Tag Archives: MakeyMakey Eric Rosenbaum

Cardboard, MakeyMakey, @Scratch instruments with @EmilySticco and 8th graders. #GlobalCardboardChallenge

Emily Sticco is one of the stellar music teachers at The School at Columbia University, and I’m excited to co-teach an 8th grade mini-course, #BitsOfMusic, with her. Emily was inspired to do a music/tech project for her 10-week elective and reached out in late August to start planning. She wanted “the students to compose an original piece of music and based on the music have something move, light up, or just respond to the music they composed.”

I discussed two possible projects with Emily. We’re in the middle of the first project now — the students are building and programming a Cardboard Jam Band. This can be super simple or more nuanced depending on the students. The tasks:

1. Design a 2D or 3D instrument with 5 “keys” that are conductive and provide input for the MakeyMakey to inform the Scratch program.
2. Create chords or notes in GarageBand or some other music program or choose notes/chords/sounds in Scratch.
3. Adapt Eric Rosenbaum and Jay Silver’s  amazing  MakeyMakey Scratch Piano program to include 5 chosen sounds. (Students decide the note, duration, octave, instrument, etc.)
4. Hook up their instrument to a MakeyMakey and jam with a few classmates.
5. Shoot a music video (possibly optional).
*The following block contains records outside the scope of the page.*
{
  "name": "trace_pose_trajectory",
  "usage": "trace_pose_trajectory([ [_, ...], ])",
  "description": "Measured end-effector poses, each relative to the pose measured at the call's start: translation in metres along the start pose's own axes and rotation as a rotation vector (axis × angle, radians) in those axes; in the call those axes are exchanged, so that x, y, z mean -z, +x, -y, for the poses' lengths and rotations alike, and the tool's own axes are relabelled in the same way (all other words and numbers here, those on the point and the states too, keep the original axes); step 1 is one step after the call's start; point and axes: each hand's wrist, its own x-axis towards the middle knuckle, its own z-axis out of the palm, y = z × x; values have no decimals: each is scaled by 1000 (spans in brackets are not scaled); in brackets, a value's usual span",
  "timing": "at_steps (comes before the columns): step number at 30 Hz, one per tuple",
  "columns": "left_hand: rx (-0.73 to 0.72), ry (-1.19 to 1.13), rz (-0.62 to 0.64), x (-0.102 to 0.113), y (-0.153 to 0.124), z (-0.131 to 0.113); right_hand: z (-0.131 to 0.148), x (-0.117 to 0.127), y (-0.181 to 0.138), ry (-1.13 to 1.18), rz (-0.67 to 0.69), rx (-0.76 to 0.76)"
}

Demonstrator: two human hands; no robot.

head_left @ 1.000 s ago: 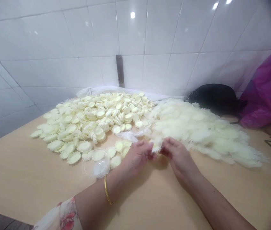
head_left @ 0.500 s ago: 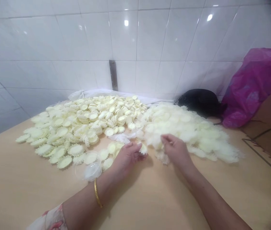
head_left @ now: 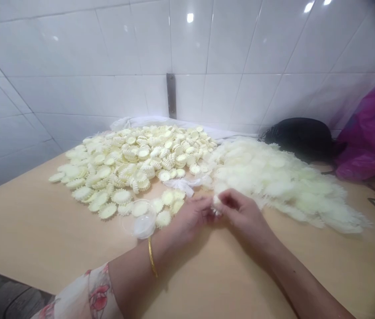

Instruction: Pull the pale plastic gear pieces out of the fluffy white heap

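My left hand (head_left: 198,213) and my right hand (head_left: 240,212) meet over the front of the table. A small cream scalloped disc (head_left: 216,204) is pinched between them, its lower part hidden by my fingers. Just left of my left hand lie several loose pale yellow scalloped discs (head_left: 164,217) and a clear round dish (head_left: 144,225) with something whitish in it. A large heap of cream discs with frilled edges (head_left: 134,155) spreads behind them. Right of it, close to my right hand, is a heap of thin, sheer pale yellow pieces with jagged edges (head_left: 283,181).
A crumpled white cloth (head_left: 182,184) lies between the heaps. Behind the right heap sit a black rounded thing (head_left: 298,138) and a magenta plastic bag (head_left: 369,128). The wooden table (head_left: 17,226) meets a white tiled wall (head_left: 114,44) bearing a dark metal strip (head_left: 171,96).
My right hand has come left from the sheer heap to meet my left hand at the disc. The whole view has shifted, so the heaps appear farther right.
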Motion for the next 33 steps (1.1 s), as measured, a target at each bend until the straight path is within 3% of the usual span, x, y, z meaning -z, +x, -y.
trace_pose_trajectory([
  [5,27,-10,82,3,0,1,2,3,-1,16,-35,-37],
  [8,28,36,44,1,-1,0,1,3,-1,-42,-86,-34],
  [13,25,65,-82,-2,-2,-1,-4,0,0,-91,-59,12],
  [20,-33,143,-64,2,-1,2,-4,0,1,33,28,-47],
  [27,-45,88,-128,1,-2,0,0,1,-1,-214,-197,137],
  [33,-37,38,-19,1,0,-1,-8,-1,1,27,-44,8],
])
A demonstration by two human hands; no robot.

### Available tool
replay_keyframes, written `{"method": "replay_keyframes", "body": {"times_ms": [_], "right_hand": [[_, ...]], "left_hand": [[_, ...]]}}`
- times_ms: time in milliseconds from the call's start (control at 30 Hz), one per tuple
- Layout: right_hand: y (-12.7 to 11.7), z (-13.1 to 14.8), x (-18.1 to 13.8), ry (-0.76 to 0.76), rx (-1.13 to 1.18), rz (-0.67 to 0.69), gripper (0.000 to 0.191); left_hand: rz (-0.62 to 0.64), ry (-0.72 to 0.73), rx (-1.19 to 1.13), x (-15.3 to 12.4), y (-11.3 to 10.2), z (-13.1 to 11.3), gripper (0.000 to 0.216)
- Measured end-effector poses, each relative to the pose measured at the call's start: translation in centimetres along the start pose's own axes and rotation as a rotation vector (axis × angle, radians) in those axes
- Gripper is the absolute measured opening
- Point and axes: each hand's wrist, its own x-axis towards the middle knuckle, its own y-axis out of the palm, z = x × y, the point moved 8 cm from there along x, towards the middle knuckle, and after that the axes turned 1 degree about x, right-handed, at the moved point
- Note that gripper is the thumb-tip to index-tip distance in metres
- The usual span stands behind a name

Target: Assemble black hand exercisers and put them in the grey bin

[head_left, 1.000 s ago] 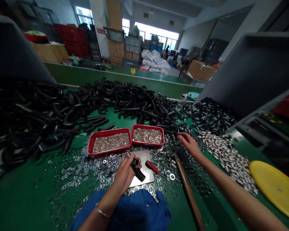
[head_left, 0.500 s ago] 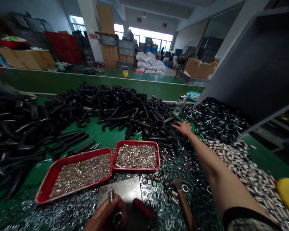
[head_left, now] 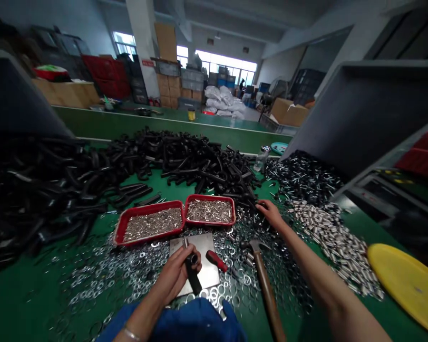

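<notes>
My left hand (head_left: 183,266) is wrapped round a black handle-like part (head_left: 193,280) with a coiled or threaded metal piece (head_left: 185,242) standing up from it. It is over a flat metal plate (head_left: 210,275). A red-and-black screwdriver (head_left: 217,262) lies on the plate's right side. My right hand (head_left: 270,213) reaches out to the small dark parts and metal rings right of the red trays. Its fingers are curled together at the tips, and what they pinch is too small and dark to name. A hammer (head_left: 266,289) with a wooden handle lies between my arms.
Two red trays (head_left: 117,235) of small metal pins stand behind the plate. Black curved handles (head_left: 185,156) are heaped behind them. Loose rings (head_left: 128,270) cover the bench. Metal cylinders (head_left: 328,232), dark screws (head_left: 303,175), a clear jar (head_left: 261,159) and a yellow lid (head_left: 406,285) are at right.
The view has shifted, showing more of the bench front and my lap. My right hand has drawn back from the black handles, and its fingers have curled in. My left hand still holds its part.
</notes>
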Motion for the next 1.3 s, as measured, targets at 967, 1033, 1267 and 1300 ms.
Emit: {"method": "replay_keyframes", "body": {"times_ms": [967,1033,1267,1300], "right_hand": [[3.0,27.9,-20.2,-0.275,0.474,0.170,0.017],[2.8,27.9,-20.2,-0.382,0.401,0.183,0.014],[2.5,28.2,-19.8,-0.740,0.207,0.228,0.028],[2.7,28.1,-19.6,-0.746,0.194,0.241,0.029]], "left_hand": [[-0.172,0.235,0.147,-6.9,2.6,-4.2,0.045],[-0.164,0.209,0.199,-6.6,2.5,-4.1,0.045],[-0.098,0.148,0.357,-5.9,2.9,-4.5,0.040],[-0.094,0.147,0.386,-5.8,2.9,-4.8,0.040]]}}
Thank goodness for the wonderful #MakerEd community and multitude of educators, crafters, and students who share tweets, videos, and blog posts of their projects. One of my students is making a cardboard trombone. I told him to Google and see what’s out there, and naturally we immediately came across @JoshBurker‘s awesome blog post about just this very project! Josh is a master tinkerer, Maker-in-Residence at the Westport Library, and author of The Invent to Learn Guide to Fun. I’m very lucky to have him in my PLN.

Our second project will entail having students compose original music either independently or in pairs and then have their music launch… something.  I still have time to pin down the specifics, and I’ve told Emily we have a few options when it comes to having a sound sensor (microphone) input and motors/light output. We can use LEGO WeDo kits, LEGO NXT kits, littleBits, Arduino boards, or even Stephen Lewis’s Make!Things kits. I like the idea of the microphone sound sensor being placed near the computers’ speakers, and then based on the bass or loudness or some chosen variable, their sculpture or wall piece (or even a tshirt) would light-up and have moving parts. It occurred to me that this could even be an autonomous self-running piece, like some sort of installation, that reacts to any sounds. So, placing it in the cafeteria during lunch would make it go bonkers…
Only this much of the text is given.